Beyond this prologue, we are first introduced to the main themes of this film through the vessel of Teresa (played by Mónica Del Carmen) who was inspired by the work of her father (but not by his encouragement) to eventually join the police force, now working for 17 years. From the very beginning, we are transplanted into the POV of not only Teresa as a person, but of her police car as it patrols; through the thick lens of her front window, beside the radiant red and blue flashing lights, shining with inherent power. Here we are, riding along with the big dogs.

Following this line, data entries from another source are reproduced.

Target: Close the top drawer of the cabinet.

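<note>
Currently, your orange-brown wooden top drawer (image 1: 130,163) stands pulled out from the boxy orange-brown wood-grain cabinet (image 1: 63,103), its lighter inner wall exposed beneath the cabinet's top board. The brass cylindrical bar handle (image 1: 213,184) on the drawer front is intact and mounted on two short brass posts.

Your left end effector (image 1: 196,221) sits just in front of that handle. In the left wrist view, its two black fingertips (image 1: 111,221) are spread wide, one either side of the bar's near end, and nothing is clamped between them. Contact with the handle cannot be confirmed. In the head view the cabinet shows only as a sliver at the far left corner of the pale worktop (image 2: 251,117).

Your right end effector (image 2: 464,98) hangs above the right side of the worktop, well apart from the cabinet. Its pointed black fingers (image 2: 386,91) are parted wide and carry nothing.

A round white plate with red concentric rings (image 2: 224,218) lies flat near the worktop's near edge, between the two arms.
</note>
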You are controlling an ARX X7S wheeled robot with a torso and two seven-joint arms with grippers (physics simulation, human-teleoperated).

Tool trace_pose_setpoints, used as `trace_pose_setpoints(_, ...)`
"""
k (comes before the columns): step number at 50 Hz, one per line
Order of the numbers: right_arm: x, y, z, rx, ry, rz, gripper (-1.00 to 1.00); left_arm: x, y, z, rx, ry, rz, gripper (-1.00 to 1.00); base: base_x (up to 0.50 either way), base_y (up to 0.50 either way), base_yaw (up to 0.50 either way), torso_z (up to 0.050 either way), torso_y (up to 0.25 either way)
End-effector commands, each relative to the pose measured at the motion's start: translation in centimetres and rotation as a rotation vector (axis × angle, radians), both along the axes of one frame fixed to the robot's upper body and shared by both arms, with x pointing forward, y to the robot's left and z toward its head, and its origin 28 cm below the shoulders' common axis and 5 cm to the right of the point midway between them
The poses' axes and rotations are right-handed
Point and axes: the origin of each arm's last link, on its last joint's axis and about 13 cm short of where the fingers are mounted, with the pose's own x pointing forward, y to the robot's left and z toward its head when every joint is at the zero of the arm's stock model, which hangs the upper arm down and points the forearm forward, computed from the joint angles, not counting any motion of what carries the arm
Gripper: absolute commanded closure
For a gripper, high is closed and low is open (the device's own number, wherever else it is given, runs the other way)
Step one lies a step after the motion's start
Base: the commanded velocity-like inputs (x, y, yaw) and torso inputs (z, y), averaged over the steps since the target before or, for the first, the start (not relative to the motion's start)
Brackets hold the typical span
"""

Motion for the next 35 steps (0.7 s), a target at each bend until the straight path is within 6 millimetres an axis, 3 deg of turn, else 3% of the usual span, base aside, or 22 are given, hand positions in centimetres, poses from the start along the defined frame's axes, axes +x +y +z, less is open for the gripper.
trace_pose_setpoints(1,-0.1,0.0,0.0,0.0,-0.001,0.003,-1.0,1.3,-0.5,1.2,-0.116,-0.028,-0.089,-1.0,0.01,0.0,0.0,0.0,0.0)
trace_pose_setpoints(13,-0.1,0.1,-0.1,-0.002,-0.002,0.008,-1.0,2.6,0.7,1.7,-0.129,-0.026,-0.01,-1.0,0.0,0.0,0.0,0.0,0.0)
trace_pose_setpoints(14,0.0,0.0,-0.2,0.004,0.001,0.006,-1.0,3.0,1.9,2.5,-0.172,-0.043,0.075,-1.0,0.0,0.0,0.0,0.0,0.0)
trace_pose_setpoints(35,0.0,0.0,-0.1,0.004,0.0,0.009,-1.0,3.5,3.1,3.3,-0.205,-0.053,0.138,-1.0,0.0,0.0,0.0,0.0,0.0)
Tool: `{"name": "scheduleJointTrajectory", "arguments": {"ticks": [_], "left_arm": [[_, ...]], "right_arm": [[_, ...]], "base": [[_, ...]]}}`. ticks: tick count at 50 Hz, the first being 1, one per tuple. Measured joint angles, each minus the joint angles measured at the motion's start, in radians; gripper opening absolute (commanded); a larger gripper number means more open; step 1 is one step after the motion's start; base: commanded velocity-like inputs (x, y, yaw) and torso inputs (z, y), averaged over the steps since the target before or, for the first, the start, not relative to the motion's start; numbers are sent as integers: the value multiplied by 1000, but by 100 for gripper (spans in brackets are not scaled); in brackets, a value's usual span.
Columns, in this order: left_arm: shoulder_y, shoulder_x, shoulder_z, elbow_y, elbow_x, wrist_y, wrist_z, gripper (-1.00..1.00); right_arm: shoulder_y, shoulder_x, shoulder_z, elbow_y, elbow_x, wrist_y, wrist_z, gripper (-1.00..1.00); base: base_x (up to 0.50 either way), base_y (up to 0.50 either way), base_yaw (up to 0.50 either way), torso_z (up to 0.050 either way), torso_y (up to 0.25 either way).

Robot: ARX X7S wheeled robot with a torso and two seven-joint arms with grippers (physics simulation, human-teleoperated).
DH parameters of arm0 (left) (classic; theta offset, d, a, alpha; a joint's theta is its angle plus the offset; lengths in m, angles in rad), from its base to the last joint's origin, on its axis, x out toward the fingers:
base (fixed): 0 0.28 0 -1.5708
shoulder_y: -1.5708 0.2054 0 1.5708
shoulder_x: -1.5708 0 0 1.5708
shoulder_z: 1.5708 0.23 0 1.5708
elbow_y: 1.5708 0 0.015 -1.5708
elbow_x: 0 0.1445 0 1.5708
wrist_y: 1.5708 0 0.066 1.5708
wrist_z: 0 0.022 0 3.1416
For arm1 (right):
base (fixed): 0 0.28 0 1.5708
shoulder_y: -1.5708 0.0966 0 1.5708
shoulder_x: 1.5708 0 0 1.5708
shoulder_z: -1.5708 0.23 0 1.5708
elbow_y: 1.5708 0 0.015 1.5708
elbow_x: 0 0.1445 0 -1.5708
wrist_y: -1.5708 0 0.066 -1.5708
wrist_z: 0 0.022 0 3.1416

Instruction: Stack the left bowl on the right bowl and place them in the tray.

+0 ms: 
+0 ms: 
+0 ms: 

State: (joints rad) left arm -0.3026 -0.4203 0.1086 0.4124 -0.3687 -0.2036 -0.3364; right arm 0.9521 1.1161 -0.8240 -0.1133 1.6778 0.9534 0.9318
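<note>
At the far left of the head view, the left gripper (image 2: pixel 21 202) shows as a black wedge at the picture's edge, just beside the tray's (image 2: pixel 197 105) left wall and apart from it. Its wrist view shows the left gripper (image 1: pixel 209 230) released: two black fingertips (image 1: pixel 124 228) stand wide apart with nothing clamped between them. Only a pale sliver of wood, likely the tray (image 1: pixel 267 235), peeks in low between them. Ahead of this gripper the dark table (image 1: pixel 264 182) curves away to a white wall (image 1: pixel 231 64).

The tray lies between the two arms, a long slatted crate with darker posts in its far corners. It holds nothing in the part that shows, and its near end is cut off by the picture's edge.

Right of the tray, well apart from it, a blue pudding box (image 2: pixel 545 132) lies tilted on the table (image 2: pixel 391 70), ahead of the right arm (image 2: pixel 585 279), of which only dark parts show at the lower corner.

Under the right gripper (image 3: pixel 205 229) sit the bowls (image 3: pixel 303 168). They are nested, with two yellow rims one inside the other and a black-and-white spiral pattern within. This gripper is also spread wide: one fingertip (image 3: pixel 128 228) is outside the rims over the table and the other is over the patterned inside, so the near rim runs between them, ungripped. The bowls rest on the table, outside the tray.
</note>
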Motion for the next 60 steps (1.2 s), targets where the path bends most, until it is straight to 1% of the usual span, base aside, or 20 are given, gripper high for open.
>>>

But there is more to Teresa and her job, and she expands on this. Working in the police force is woven through her the fate of her family, but complicated by her womanhood. Her history shines a light on common instances of familial sexism, and the complex tenderness which underlies a relationship between father and daughter. She shows that even they – the blue-adorned perpetrators of the law – are not always wearing the mask of justice: sometimes they are playing the part of the daughter, the lover, or even, the citizen. Teresa is joined by Montoya (played by Raúl Briones), whose state of life is more starkly contrasted with a tough neighborhood, tough upbringing, and subsequently tough outlook on the world. He recalls his experience living in the hood, and this leads us to his exciting work on the police force.
Both Teresa and Montoya have tales of hardship and adversity to share, and are bonded together, both coming to be called “the love patrol”. Like those on the other side of their state-sanctioned wrath, they’ve both suffered their own crop of life-shifting circumstances, and are bound not only by their occupation but their life experience. However, there is far more to this duo than meets the eye.
‘A Cop Movie’ – A Change of Pace: The Power of Experience
Halfway through the course of this film, Ruizpalacios takes an artistic avenue that truly illuminates the thematic elements that felt muddled before: violence, identity, and expectation. ‘A Cop Movie’ combines the hyper-realistic imagery of pure fiction with the raw, painful reality of a job that sometimes seems so much more like wearing a costume than a uniform. With careful, pointed editing that slowly unravels the dramatic irony that beats at the center of this project, the purpose of this documentary becomes increasingly clear.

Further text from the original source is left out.